Read "The Story of Clifford House" in the bright sunshine and I think you'll be fine, but read it in the dark of night, the lights dimmed and all alone and you might just get a little chill. Since it was published in 1878 imagine a nice middle class Victorian family--happily married couple, two sweet children, and a small household staff. The family is tired of the country and wants to relocate to London and be able to partake more easily of the Season. Lucky for them they find a seemingly lovely house at just the right price, maybe even too cheap a price. When George and Helen realize there is something not quite right about Clifford House they do wonder about the "exceedingly moderate rent and the house-agent's profuse civility".
What I like about Victorian novels are all the little details.
"Wide, lofty apartments, staircases, and landings; a handsome dining-room panelled in pale cream-colour and gold; airy bed-chambers and dressing-rooms-one, in particular, attached to what seemed the principal bedroom, with a vast mirror occupying the whole side of the apartment which was opposite to the door leading to the bed-chamber."
It's in that mirror that Helen and George first catch sight of the woman with coarse blond hair. And a frightening image it is, too.
"I like gas in my dressing-room, though not in my bedroom, and the globes at either side of the great mirror were a blaze of light. As I entered I caught the reflection of a woman's figure in the depth of the glass, not my maid's. The glimpse I had was of a tall woman, strongly built, and broad-shouldered, a quantity of light hair hanging in a disordered manner on her neck, and the profile of a white, hard, masculine face, with the keen glittering eye turned watchfully towards the door."

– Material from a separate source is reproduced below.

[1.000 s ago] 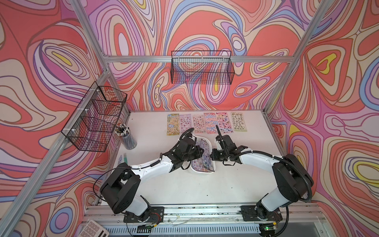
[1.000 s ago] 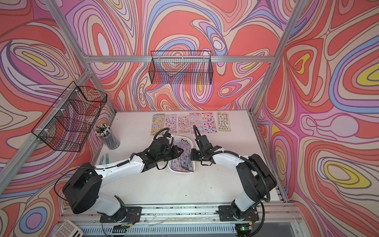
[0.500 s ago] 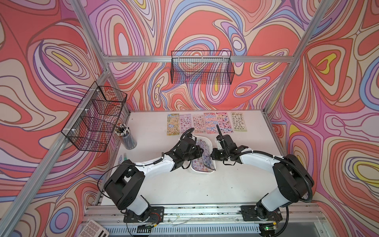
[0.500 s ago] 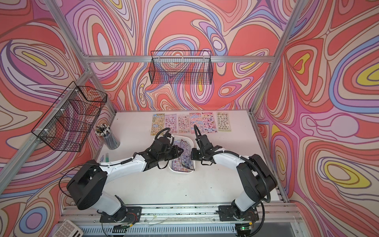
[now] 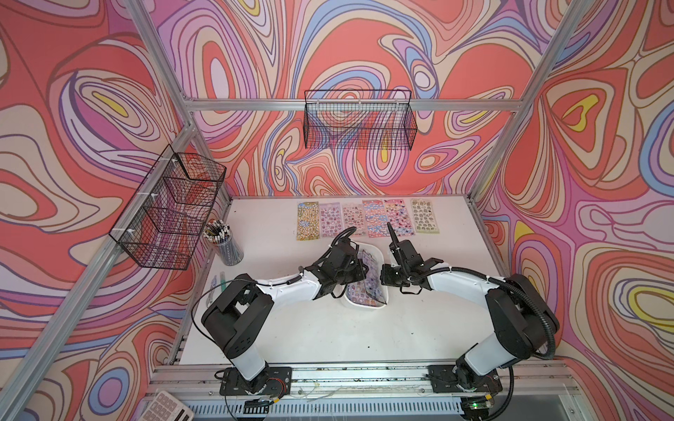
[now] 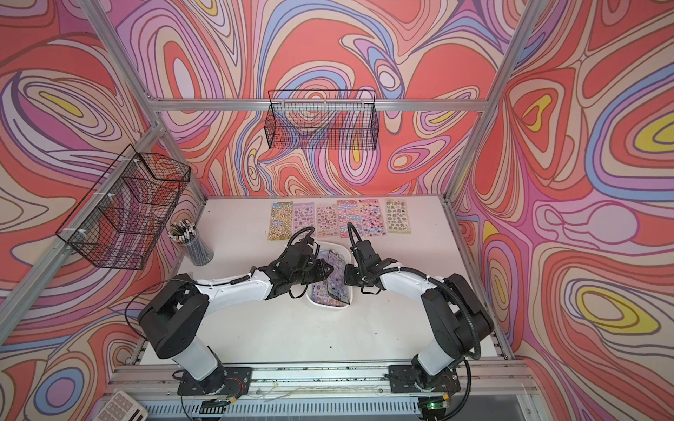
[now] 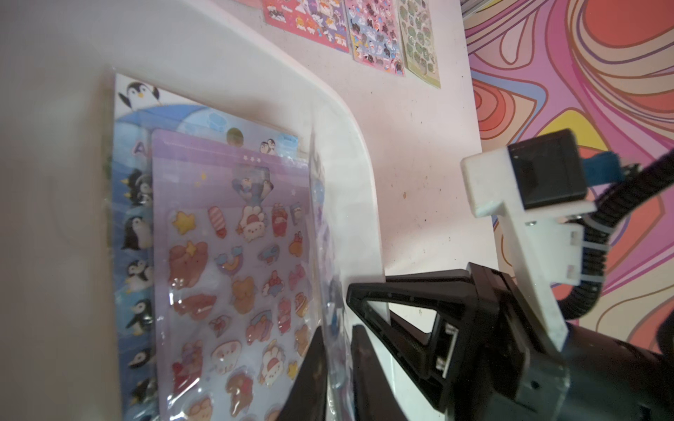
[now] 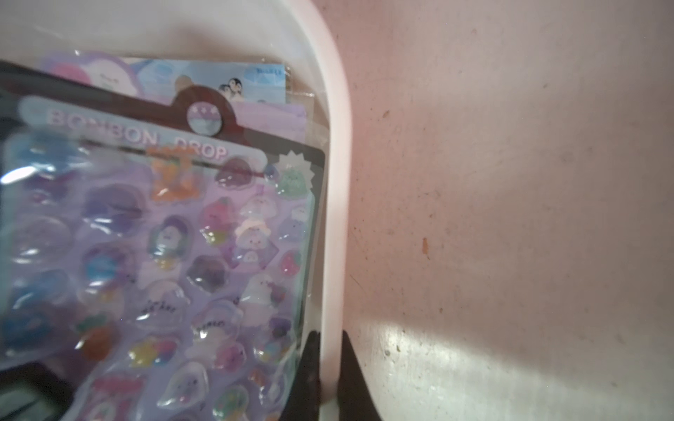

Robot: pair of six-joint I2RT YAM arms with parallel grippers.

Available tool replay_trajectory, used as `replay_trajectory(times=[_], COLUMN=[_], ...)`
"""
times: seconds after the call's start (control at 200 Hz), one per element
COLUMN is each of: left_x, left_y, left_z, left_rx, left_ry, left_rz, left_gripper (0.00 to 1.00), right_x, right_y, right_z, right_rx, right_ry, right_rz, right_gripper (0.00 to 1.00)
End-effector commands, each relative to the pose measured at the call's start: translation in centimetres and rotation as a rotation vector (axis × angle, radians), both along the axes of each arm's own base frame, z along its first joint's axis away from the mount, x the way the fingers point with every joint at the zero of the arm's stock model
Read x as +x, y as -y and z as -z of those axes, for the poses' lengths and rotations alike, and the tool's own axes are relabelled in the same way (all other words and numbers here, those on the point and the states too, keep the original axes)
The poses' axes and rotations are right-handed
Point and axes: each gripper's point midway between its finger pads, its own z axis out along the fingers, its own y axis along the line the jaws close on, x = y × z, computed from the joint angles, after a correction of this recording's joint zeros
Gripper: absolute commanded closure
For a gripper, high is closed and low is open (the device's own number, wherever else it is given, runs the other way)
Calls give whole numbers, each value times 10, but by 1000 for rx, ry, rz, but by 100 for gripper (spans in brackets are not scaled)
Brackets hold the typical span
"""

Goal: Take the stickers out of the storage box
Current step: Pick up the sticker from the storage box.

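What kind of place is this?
Likely a robot test cell, not a real desk: aluminium frame with printed swirl walls, two arms bolted to a front rail, sticker sheets laid out on a white table.

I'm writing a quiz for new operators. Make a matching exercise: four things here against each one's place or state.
Things: 1 left gripper; 2 right gripper; 3 row of six printed sticker sheets; 4 clear cup of pencils.
States: A flat at far edge of white table; B shut on rim of white plastic storage box; C upright near black wire side basket; D pinching raised black-edged sticker sheet.
Pairs: 1-D, 2-B, 3-A, 4-C.
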Motion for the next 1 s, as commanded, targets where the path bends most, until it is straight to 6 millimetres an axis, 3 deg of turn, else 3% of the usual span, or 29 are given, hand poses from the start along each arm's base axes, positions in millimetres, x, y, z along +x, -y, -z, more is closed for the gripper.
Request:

There is something a little freaky about mirrors and the images they contain or the idea of a world beyond our own. Who is the woman and what does she want. It's not just Helen and George who see her, but the servants know something is not quite right about the house. Servants gossip and create a stir, and Helen and George deny the woman's presence even though they've seen her, too (must keep everything proper, right?). But sometimes spirits are unruly and don't keep to their own sphere.
"The Story of Clifford House" would have made for entertaining holiday (Christmas=ghost stories, right?) reading. It was entertaining RIP reading, too. Low to mid-level scare factor with this one. Just enough to get a small chill.